A discovery request is overbroad if it encompasses irrelevant information but is not wholly irrelevant. (See, e.g., Williams v. Superior Court, supra, 3 Cal.5th at 542.) Plaintiff contends Defendant’s requests for her counsel’s documents and communications are overbroad because the responsive documents are not “party admissions and cannot be used to impeach Plaintiff.” (Opp., p. 14:18, 22-23.)
Plaintiff’s argument is not persuasive. Whether Plaintiff’s counsel’s documents and communications are party admissions and can be used to impeach Plaintiff is beside the point. Defendant has the right to discovery regarding any subject matter if it might reasonably assist a party in evaluating the case, preparing for trial, or facilitating settlement. (Gonzalez v. Superior Court, supra, 33 Cal.App.4th at 1546.) While the communications or documents themselves might be inadmissible at trial, it is entirely possible that Plaintiff’s counsel’s communications could lead to other relevant information.
Consequently, the overbreadth objection to RPD Nos. 13 and 14 is overruled.
C. Substantive Answer
Plaintiff provided substantive responses to RPD Nos. 13 and 14 stating that she will produce the press statements related to the lawsuit. (Sep. Stmt., pp. 4:5-6, 5:3-4.) In his memorandum of points and authorities, Defendant does not address whether Plaintiff’s substantive response is code-compliant.

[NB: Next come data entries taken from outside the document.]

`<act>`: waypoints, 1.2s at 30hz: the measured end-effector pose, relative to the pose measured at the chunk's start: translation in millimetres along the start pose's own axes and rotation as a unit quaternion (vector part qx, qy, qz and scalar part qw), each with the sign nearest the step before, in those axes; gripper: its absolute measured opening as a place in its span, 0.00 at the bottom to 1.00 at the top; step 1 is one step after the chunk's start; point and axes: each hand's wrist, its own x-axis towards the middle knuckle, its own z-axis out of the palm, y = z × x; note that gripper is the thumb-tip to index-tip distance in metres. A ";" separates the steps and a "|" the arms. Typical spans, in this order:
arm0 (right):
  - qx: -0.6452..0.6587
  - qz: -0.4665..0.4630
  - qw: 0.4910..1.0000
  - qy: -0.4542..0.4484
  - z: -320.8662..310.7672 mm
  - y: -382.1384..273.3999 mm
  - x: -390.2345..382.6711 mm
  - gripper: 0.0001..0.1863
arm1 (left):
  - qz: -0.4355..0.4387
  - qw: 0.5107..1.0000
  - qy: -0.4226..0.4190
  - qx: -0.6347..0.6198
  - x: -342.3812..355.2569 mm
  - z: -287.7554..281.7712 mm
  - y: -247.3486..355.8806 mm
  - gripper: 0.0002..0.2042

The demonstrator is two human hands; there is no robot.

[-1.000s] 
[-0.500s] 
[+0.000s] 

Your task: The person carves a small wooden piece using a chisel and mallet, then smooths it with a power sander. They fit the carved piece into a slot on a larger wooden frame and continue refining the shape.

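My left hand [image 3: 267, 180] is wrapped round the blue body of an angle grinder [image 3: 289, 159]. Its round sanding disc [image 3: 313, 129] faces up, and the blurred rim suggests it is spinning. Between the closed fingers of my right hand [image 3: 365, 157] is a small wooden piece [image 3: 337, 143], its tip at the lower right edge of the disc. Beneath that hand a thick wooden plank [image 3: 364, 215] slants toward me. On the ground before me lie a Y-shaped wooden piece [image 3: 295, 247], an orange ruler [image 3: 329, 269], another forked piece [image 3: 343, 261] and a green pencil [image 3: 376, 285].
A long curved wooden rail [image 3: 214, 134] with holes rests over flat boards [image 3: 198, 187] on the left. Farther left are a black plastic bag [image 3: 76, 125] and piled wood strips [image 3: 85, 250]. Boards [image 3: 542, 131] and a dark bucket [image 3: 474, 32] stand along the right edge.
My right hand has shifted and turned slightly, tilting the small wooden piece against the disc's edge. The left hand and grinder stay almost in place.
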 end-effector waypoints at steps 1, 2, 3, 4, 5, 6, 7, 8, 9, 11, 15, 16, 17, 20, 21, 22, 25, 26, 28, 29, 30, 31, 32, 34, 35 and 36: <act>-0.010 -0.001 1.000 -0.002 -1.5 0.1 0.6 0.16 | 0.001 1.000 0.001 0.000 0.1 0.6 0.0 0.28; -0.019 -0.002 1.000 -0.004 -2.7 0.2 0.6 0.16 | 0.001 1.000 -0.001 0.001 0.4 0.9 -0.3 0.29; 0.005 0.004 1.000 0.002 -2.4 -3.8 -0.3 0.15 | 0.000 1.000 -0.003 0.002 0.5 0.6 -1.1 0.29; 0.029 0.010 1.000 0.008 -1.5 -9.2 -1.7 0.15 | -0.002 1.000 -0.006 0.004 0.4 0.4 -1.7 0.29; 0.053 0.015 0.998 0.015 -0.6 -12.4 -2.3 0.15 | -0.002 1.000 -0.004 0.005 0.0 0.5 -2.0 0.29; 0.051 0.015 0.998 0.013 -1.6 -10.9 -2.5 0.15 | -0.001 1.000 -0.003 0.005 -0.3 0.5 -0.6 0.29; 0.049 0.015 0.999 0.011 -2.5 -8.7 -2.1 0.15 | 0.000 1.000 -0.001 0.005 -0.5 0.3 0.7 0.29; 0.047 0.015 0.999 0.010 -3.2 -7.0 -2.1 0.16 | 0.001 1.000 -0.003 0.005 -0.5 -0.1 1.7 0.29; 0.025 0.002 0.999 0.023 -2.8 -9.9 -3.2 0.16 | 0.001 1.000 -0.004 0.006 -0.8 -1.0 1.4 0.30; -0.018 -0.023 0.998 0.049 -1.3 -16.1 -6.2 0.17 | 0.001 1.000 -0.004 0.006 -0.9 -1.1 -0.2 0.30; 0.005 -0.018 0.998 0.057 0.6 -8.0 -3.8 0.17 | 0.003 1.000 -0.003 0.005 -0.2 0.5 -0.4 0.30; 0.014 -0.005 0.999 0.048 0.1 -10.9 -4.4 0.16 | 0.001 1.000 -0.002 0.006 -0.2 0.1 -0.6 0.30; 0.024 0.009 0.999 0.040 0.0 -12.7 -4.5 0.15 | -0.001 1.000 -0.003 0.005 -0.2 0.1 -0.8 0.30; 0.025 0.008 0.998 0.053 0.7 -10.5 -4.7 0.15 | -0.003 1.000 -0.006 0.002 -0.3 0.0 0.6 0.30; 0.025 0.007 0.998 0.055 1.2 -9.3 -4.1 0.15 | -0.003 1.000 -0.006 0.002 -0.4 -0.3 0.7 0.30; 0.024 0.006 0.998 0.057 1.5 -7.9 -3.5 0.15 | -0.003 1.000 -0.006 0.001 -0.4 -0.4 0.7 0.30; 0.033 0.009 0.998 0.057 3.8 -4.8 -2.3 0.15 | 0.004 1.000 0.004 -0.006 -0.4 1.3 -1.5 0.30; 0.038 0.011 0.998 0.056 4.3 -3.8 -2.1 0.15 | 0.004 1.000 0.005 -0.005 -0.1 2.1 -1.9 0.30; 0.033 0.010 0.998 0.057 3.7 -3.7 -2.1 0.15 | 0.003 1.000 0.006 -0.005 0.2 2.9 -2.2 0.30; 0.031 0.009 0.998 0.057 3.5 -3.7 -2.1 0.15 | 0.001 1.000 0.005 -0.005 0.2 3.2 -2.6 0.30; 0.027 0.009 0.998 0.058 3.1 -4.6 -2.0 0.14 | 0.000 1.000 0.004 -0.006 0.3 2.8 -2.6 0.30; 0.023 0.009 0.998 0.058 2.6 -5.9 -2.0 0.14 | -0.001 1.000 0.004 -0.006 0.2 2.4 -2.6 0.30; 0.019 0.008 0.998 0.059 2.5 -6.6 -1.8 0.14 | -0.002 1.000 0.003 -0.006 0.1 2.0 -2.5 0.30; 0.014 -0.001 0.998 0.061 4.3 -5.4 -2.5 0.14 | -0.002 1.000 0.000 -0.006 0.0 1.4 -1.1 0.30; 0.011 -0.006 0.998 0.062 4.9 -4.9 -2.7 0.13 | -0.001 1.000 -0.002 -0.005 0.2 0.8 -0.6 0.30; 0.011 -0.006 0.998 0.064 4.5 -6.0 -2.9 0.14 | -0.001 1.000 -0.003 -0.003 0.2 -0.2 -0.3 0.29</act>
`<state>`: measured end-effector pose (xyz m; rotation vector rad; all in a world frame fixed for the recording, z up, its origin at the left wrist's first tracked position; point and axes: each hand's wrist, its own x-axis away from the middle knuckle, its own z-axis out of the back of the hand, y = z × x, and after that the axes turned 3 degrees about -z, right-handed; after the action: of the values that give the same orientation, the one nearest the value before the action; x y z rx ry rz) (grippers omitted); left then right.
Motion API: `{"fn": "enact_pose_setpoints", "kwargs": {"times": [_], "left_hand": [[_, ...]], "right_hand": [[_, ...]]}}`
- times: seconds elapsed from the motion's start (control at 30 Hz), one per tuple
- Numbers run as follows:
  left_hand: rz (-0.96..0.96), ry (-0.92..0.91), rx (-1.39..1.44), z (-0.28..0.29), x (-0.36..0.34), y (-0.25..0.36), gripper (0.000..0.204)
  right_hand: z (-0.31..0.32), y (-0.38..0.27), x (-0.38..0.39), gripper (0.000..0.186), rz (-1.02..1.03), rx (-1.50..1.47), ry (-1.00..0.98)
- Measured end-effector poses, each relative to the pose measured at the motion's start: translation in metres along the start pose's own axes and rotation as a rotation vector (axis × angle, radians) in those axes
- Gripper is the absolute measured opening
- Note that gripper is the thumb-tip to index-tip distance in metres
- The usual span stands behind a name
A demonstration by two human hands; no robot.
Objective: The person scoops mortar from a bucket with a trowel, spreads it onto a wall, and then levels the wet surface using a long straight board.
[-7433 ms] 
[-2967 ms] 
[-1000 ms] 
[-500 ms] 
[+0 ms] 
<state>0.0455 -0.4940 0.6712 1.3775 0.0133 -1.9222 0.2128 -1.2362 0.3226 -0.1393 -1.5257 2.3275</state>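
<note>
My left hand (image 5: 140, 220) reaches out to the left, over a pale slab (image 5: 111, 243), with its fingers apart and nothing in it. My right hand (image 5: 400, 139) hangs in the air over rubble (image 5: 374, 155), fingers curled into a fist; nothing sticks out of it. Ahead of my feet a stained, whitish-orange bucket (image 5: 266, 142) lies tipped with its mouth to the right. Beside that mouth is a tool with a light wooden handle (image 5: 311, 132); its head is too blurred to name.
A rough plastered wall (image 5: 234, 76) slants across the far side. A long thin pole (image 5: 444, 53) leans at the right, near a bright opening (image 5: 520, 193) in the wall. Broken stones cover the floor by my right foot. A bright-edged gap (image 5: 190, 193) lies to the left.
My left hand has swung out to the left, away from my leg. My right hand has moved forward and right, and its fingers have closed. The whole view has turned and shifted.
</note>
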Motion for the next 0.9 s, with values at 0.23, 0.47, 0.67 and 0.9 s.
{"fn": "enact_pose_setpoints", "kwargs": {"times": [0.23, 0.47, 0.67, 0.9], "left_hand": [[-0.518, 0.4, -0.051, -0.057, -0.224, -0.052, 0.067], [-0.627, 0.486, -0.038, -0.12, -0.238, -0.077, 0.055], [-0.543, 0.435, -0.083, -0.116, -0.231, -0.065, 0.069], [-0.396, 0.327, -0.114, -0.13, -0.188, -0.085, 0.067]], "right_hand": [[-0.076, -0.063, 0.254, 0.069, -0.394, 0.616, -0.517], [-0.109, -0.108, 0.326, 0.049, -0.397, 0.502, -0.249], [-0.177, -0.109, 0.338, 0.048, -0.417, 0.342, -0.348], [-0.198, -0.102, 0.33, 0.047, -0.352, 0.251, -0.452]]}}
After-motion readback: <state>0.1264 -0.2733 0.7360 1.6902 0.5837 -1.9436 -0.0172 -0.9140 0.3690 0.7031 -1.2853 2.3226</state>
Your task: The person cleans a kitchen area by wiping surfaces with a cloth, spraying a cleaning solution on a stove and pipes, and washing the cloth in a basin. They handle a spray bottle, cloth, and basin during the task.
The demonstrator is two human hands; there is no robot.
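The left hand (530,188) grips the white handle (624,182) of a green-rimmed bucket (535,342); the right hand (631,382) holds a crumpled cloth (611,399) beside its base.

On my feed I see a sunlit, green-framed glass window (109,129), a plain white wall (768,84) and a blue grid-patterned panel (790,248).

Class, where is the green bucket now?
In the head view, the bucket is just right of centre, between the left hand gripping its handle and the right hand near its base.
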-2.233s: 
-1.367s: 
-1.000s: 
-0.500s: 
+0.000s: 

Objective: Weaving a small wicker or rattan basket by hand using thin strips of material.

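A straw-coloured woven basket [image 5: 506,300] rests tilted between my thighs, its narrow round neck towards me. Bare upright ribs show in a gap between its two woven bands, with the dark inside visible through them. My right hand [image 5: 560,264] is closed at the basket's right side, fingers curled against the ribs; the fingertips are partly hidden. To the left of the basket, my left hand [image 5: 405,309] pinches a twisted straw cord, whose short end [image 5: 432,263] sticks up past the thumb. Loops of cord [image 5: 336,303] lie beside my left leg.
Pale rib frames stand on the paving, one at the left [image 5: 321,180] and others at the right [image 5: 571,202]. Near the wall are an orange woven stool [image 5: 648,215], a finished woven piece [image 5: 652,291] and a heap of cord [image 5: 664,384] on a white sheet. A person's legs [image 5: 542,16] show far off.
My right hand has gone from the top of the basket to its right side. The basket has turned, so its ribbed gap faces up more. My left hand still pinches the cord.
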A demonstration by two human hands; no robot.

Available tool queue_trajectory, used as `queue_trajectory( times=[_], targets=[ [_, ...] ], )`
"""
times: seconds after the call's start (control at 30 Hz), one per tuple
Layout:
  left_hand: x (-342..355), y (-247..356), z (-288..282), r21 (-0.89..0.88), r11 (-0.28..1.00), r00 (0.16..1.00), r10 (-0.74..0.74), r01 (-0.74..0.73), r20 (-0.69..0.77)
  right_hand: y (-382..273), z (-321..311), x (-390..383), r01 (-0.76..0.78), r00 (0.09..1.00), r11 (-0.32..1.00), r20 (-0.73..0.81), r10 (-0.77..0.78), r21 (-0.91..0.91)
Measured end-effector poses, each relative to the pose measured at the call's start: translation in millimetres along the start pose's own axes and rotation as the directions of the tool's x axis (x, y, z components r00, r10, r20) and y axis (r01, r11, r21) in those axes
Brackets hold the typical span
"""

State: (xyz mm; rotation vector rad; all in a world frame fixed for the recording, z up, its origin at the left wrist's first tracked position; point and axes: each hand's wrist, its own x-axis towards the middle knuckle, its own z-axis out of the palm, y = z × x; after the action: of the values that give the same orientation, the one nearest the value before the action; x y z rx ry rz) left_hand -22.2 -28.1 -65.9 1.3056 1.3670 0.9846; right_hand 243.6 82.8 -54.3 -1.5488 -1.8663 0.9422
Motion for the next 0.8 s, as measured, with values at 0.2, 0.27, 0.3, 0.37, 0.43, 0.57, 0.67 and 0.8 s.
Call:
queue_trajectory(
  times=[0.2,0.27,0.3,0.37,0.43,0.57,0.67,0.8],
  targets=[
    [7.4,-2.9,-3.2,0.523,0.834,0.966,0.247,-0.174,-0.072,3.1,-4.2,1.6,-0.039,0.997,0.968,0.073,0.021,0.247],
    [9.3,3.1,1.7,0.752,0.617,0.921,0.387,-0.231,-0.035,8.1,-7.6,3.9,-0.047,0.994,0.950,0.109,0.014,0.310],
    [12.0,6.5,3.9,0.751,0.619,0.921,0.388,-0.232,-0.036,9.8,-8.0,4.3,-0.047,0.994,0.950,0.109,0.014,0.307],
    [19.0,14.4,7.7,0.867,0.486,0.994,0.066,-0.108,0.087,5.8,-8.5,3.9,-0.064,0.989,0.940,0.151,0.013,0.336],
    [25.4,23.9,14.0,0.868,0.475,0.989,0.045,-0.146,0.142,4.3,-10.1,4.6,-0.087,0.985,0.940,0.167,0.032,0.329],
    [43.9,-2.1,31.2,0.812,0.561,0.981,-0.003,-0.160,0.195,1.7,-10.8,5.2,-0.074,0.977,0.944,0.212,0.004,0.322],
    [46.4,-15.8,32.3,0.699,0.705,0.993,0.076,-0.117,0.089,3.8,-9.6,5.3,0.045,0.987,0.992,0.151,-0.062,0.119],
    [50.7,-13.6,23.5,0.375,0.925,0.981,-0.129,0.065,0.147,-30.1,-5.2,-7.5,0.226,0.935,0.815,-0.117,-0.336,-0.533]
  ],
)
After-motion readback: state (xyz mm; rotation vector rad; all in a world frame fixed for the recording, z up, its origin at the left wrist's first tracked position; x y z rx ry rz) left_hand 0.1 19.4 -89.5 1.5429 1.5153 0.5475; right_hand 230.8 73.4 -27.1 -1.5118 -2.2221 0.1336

Regardless, Plaintiff’s responses are not code-compliant. A code-compliant response to a discovery request consists of either a statement that the responding party will comply, a representation of inability to comply, or an objection. (Code Civ. Proc., § 2031.210, subd. (a).) Although it seems Plaintiff is attempting to provide a statement of compliance in response to the requests, she does not actually provide such a statement. A proper statement of compliance states whether production will be “in whole or in part, and that all documents or things in the demanded category that are in the possession, custody, or control of that party and to which no objection is being made will be included in the production.” (Code Civ. Proc., § 2031.220.) Instead of providing such a statement, Plaintiff simply limits her response by stating she will only produce the press statement “related to this lawsuit.” (Sep. Stmt., pp. 4:6, 5:4.) As such, her response is clearly qualified and does not identify if the compliance was in whole or in part and whether the documents requested are in her possession.
Accordingly, further responses to RPD Nos. 13 and 14 are warranted because the substantive responses are not code-compliant.
D. Conclusion
For the foregoing reasons, Defendant’s motion to compel further responses to RPD Nos. 13 and 14 is GRANTED. Plaintiff must serve verified, code-compliant further responses to the RPD, without objections, within 20 calendar days of this order.
Defendant’s motion to compel further responses to RPD Nos. 23, 24, 26 to 29, and 39 is DENIED.
IV. Request for Sanctions
Defendant requests an award of monetary sanctions against Plaintiff and her counsel in the amount of $15,000. In the declaration, however, Defendant’s counsel lists its costs as $15,375. This creates confusion as to the amount Defendant is requesting. In any event, as discussed below, he is not entitled to sanctions.
In his moving papers, Defendant cites Code of Civil Procedure sections 2023.010, 2030.300, subdivision (d), and 2031.310, subdivision (h) as the bases for his request for sanctions. (Mem. Pts. & Auths., p. 17:23-24.)
Section 2023.010 is the general sanctions statute and does not independently authorize sanctions. Sections 2030.300, subdivision (d) and 2031.310, subdivision (h) provide, in pertinent part, that the court shall impose a monetary sanctions against any party or attorney who unsuccessfully opposes a motion to compel further responses to interrogatories or requests for production unless the one subject to the sanction acted with substantial justification or the imposition of a sanction would be unjust.
Defendant did not substantially prevail on this motion and Plaintiff acted with substantial justification in opposing the motion. Sanctions in this present situation would be unjust.
In consideration of the foregoing, Defendant’s request for sanctions is DENIED.